## TASK BRIEF
Your answer must hold only the lines below from the line containing "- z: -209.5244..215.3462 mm" through the line containing "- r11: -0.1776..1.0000", each reproduced exactly.

Top of MATERIAL SUPPLIED

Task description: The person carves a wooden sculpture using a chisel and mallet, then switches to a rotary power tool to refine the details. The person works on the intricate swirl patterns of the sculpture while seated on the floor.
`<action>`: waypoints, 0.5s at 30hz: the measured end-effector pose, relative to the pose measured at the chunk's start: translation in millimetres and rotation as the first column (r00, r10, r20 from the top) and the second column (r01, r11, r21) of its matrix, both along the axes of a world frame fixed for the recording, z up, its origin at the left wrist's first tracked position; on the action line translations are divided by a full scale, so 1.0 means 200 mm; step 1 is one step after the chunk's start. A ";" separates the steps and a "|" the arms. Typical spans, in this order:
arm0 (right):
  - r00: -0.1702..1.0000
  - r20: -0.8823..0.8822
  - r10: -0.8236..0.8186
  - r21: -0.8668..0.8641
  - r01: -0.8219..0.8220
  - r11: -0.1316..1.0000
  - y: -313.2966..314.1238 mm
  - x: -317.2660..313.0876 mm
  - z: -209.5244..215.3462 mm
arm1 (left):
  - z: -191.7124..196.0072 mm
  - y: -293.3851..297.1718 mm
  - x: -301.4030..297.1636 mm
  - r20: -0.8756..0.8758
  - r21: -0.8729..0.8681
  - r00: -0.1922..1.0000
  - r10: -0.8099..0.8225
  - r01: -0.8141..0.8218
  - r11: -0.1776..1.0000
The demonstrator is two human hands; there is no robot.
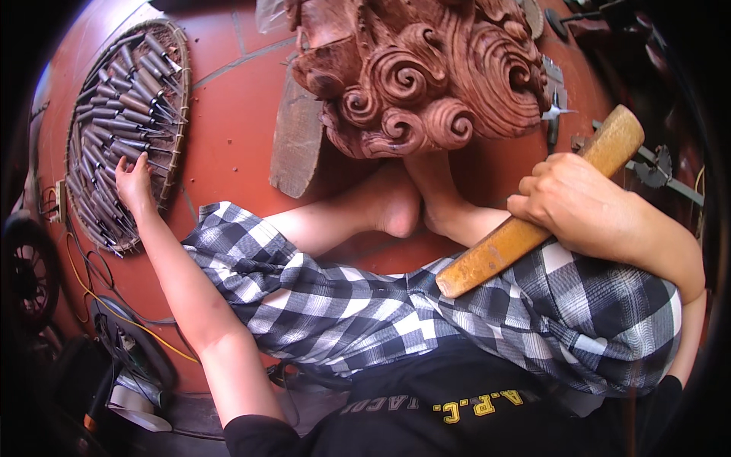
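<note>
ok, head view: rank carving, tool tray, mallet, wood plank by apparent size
1. carving, cut off at the top edge, so it is larger than shown
2. tool tray
3. mallet and wood plank look alike; the mallet, in the right hand, is nearer the camera, so unranked

Left hand [134, 183] rests among metal carving chisels [122, 114] in round woven tray [180, 107]. Right hand [579, 206] grips pale wooden mallet [533, 206]. Reddish scroll-carved wooden sculpture [426, 76] beyond bare feet [415, 206].
</note>
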State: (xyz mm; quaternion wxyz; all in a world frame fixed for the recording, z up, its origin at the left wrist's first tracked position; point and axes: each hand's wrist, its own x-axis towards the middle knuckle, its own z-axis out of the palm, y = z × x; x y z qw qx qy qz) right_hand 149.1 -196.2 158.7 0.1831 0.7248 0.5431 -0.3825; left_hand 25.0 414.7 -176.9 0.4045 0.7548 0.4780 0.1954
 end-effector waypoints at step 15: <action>1.000 0.014 0.004 -0.011 -0.004 1.000 0.02 -0.02 0.01 | 0.05 0.15 -0.06 0.059 -0.195 0.998 0.022 -0.010 0.981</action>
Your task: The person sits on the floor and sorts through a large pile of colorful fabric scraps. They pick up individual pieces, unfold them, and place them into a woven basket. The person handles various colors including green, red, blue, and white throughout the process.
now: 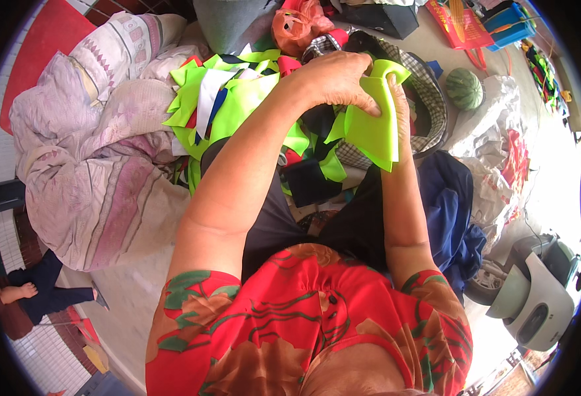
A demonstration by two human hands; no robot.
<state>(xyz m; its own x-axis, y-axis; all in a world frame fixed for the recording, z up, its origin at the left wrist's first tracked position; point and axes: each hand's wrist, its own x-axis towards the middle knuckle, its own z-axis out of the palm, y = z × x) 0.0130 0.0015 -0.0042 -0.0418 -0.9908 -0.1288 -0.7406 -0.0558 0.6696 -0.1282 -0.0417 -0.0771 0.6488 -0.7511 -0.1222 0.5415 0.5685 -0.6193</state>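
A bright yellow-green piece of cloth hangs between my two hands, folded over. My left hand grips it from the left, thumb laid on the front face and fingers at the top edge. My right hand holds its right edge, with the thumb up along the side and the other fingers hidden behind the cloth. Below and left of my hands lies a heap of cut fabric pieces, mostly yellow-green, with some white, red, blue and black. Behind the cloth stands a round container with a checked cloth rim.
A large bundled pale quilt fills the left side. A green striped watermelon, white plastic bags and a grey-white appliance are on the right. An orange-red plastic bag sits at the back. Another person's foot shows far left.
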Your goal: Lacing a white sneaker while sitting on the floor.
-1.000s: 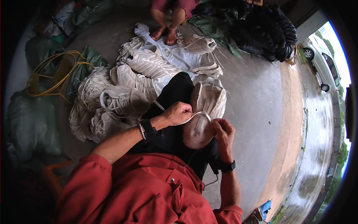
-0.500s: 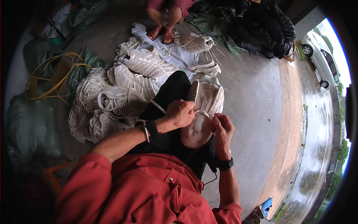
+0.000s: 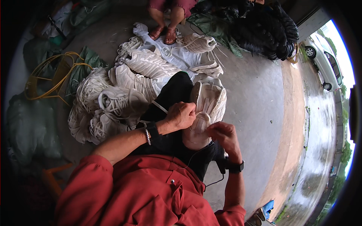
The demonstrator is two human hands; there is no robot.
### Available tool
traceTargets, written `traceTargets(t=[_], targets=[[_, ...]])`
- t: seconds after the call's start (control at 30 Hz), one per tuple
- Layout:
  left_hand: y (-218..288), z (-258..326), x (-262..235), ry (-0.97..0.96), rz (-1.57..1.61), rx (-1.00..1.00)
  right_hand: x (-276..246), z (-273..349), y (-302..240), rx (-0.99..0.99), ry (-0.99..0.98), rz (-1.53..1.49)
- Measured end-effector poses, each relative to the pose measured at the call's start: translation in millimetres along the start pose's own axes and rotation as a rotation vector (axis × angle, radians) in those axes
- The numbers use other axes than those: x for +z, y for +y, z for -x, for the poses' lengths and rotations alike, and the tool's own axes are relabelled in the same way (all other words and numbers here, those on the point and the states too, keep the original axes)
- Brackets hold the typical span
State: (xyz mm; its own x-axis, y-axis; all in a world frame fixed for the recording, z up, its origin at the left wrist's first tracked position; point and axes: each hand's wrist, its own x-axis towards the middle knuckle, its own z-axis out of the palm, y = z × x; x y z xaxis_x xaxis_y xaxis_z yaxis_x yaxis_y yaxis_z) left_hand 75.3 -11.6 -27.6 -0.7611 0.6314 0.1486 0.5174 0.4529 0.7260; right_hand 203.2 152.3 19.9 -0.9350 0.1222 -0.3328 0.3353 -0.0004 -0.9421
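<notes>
A pale beige sneaker (image 3: 211, 98) lies sole down on my lap, its toe toward me and its tongue and eyelet rows showing. My left hand (image 3: 182, 115) is closed at the sneaker's left eyelet edge, fingertips pressed together against it. Across my dark trouser leg, a white lace-like strip (image 3: 160, 107) runs up to that hand. Over the right side of the toe, my right hand (image 3: 224, 136) is bent with thumb and fingers pinched together; what they hold, if anything, is too small to make out.
Left of my knees lies a heap of pale sneakers (image 3: 130, 100) with loose laces, partly on a white sheet (image 3: 177, 54). A yellow wire frame (image 3: 56, 81) stands left. A person's sandalled feet (image 3: 164, 34) are beyond; black bundles (image 3: 264, 30) lie far right.
My right hand has moved down and left, from the sneaker's right edge to over its toe, and its wrist has bent. My left hand has stayed nearly in place.
</notes>
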Motion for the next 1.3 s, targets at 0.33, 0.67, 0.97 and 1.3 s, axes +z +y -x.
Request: traceTargets(t=[0.33,0.67,0.97,1.3], targets=[[-1.4,4.1,2.4,-0.001,0.074,0.001,-12.0,0.9,15.6,-0.187,0.385,-0.184],[0.8,1.0,0.2,0.006,0.065,-0.006,10.3,-19.4,18.0,-0.192,0.336,-0.073],[1.4,5.6,-3.4,0.015,0.077,-0.022,13.3,-30.3,24.7,-0.319,0.422,0.250],[-3.1,8.3,1.9,0.017,0.302,-0.021,4.2,-22.9,-3.2,-0.369,0.367,0.693]])
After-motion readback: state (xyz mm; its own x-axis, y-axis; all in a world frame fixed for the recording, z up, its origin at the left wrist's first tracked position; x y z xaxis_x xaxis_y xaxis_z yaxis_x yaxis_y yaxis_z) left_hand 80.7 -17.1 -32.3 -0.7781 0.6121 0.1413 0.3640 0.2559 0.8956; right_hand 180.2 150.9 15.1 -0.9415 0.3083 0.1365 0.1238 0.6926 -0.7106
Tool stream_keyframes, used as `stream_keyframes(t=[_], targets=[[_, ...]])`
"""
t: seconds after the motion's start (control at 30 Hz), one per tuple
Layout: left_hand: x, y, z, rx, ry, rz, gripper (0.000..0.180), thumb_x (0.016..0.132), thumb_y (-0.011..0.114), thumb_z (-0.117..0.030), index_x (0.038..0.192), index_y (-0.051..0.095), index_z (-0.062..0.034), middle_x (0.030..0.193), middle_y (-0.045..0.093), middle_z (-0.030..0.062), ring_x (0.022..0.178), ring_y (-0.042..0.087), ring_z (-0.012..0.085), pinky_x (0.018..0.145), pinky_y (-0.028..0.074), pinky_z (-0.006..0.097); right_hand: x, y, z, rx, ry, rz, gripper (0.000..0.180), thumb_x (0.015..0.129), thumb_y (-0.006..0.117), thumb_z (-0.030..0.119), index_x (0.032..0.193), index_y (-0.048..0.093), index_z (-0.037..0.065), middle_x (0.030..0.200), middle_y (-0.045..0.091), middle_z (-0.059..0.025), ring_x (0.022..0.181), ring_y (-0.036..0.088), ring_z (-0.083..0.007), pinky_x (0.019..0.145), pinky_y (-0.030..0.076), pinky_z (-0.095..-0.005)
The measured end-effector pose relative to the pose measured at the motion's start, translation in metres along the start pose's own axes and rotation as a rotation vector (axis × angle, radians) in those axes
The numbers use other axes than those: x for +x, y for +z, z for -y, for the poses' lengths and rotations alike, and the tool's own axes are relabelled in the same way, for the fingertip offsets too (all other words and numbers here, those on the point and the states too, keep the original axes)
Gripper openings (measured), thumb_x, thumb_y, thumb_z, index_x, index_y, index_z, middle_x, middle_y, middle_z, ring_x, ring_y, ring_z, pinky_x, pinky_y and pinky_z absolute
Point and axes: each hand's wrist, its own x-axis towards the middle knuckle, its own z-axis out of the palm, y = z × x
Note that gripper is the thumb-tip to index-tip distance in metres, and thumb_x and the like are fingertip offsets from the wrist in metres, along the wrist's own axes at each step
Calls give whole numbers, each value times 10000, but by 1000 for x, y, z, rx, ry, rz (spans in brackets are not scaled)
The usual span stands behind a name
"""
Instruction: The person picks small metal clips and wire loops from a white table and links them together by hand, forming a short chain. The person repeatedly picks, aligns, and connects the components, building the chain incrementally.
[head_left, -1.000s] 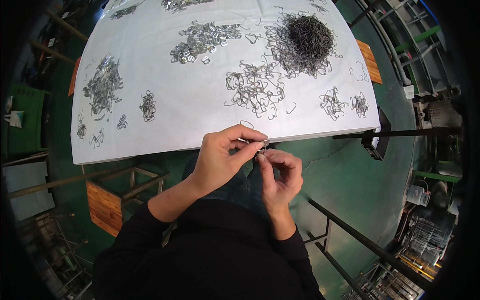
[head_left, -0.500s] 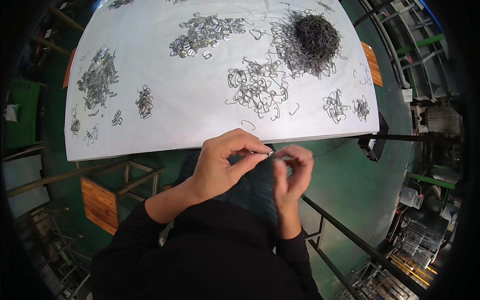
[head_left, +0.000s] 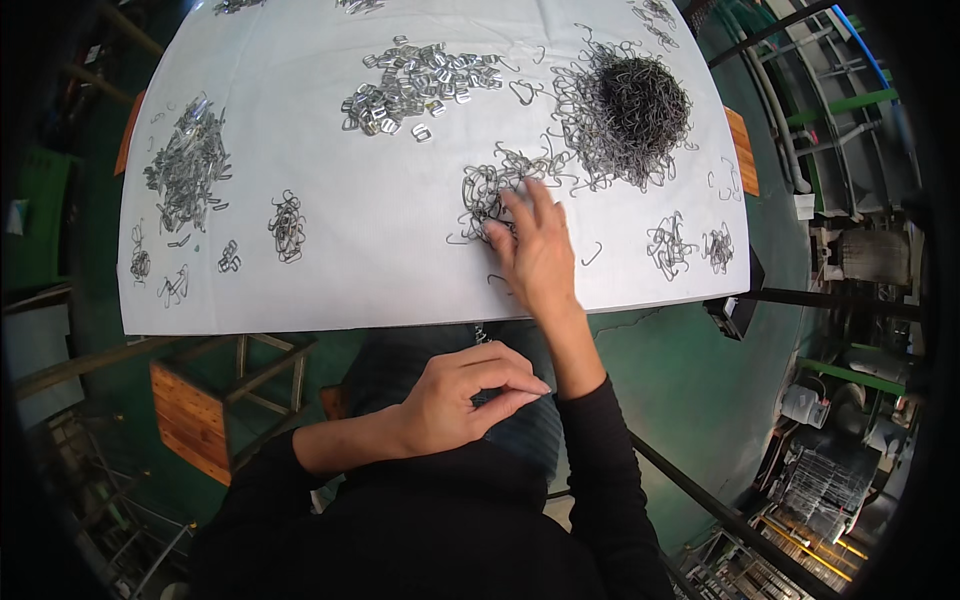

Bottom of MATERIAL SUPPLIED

## RESULT OF THE EXERCISE
  - z: -209.5244..215.3462 mm
arm1 (left):
  - z: -191.7124..196.0072 mm
  - y: -293.3851..297.1718 mm
  - x: -301.4030..297.1636 mm
  - r20: -0.8756..0.8758
  - r21: -0.8729..0.8681
  - r00: -0.1922..1.0000
  - r10: -0.8099..0.8225
  - r01: -0.8141..0.8218
  - r11: -0.1776..1.0000

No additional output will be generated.